# Work instructions
When you repeat the listing below, keep every word exactly and leave out each picture.

Dataset extract START

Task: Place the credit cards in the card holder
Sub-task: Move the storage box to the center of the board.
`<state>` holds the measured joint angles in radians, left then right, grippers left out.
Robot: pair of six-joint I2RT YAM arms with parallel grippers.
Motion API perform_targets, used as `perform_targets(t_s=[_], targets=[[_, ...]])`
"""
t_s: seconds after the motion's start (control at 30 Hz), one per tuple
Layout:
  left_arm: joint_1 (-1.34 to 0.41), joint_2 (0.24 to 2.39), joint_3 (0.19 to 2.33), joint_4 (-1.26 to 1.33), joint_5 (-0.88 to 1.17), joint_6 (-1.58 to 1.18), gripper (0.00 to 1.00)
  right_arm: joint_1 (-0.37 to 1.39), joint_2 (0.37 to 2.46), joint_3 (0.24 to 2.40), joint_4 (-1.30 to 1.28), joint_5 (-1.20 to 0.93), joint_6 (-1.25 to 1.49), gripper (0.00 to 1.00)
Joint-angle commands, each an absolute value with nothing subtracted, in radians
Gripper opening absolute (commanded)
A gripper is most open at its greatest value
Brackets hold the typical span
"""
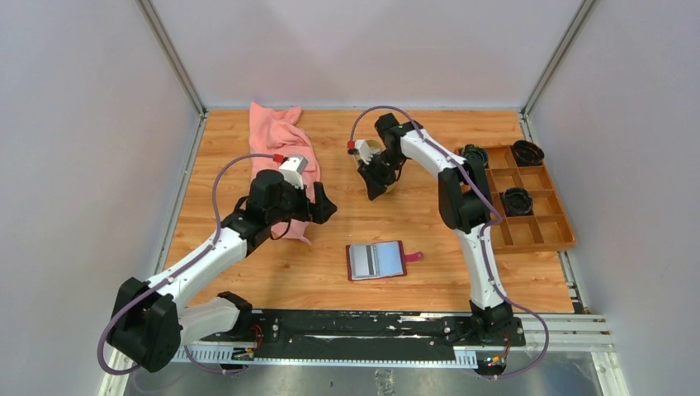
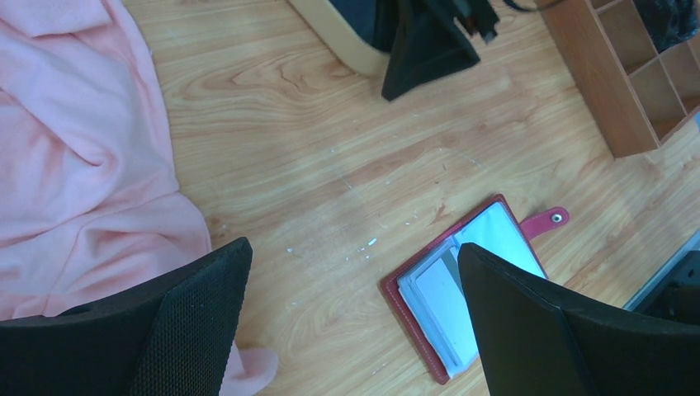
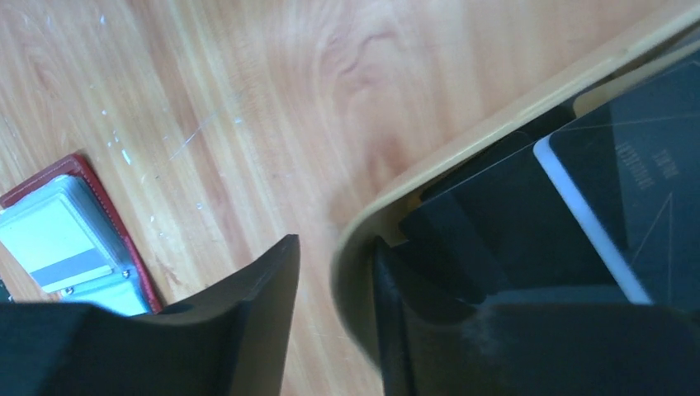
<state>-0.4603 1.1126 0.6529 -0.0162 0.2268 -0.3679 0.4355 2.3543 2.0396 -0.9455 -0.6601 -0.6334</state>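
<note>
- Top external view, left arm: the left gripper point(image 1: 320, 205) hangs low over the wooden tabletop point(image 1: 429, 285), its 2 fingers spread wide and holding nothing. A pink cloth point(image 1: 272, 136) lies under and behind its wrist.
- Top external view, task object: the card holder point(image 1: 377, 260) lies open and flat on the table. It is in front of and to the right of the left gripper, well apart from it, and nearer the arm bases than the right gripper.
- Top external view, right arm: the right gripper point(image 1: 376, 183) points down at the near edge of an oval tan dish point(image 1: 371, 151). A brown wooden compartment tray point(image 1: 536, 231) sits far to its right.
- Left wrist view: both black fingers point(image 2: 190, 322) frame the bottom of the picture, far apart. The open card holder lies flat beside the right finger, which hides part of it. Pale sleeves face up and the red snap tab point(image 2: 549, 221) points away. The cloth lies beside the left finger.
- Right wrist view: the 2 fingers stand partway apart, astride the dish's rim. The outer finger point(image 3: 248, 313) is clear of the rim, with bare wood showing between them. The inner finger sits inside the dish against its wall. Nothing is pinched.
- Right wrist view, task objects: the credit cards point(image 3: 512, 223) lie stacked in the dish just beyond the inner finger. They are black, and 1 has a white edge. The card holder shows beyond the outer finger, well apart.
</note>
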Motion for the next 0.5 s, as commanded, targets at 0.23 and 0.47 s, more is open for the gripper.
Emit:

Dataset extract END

# Result
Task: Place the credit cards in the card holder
Sub-task: Move the storage box to the center of the board.
`<state>` holds the measured joint angles in radians, left then right, grippers left out.
Robot: pair of six-joint I2RT YAM arms with parallel grippers.
Motion API perform_targets, used as `perform_targets(t_s=[_], targets=[[_, ...]])`
"""
t_s: seconds after the motion's start (control at 30 Hz), one per tuple
Layout:
  left_arm: joint_1 (-1.34 to 0.41), joint_2 (0.24 to 2.39), joint_3 (0.19 to 2.33), joint_4 (-1.26 to 1.33), joint_5 (-0.88 to 1.17), joint_6 (-1.58 to 1.18), gripper (0.00 to 1.00)
  right_arm: joint_1 (-0.37 to 1.39), joint_2 (0.37 to 2.46), joint_3 (0.24 to 2.40), joint_4 (-1.30 to 1.28), joint_5 (-1.20 to 0.93), joint_6 (-1.25 to 1.49), gripper (0.00 to 1.00)
Joint-angle commands, each an absolute value with nothing subtracted, in radians
Gripper opening absolute (commanded)
A gripper is most open at its greatest value
Brackets hold the typical span
"""
<state>-0.4603 1.1126 0.6529 -0.0162 0.2268 -0.3679 0.4355 2.3543 2.0396 -0.9455 -0.6601 -0.6334</state>
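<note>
- Top external view, left arm: the left gripper point(image 1: 320, 205) hangs low over the wooden tabletop point(image 1: 429, 285), its 2 fingers spread wide and holding nothing. A pink cloth point(image 1: 272, 136) lies under and behind its wrist.
- Top external view, task object: the card holder point(image 1: 377, 260) lies open and flat on the table. It is in front of and to the right of the left gripper, well apart from it, and nearer the arm bases than the right gripper.
- Top external view, right arm: the right gripper point(image 1: 376, 183) points down at the near edge of an oval tan dish point(image 1: 371, 151). A brown wooden compartment tray point(image 1: 536, 231) sits far to its right.
- Left wrist view: both black fingers point(image 2: 190, 322) frame the bottom of the picture, far apart. The open card holder lies flat beside the right finger, which hides part of it. Pale sleeves face up and the red snap tab point(image 2: 549, 221) points away. The cloth lies beside the left finger.
- Right wrist view: the 2 fingers stand partway apart, astride the dish's rim. The outer finger point(image 3: 248, 313) is clear of the rim, with bare wood showing between them. The inner finger sits inside the dish against its wall. Nothing is pinched.
- Right wrist view, task objects: the credit cards point(image 3: 512, 223) lie stacked in the dish just beyond the inner finger. They are black, and 1 has a white edge. The card holder shows beyond the outer finger, well apart.
</note>
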Motion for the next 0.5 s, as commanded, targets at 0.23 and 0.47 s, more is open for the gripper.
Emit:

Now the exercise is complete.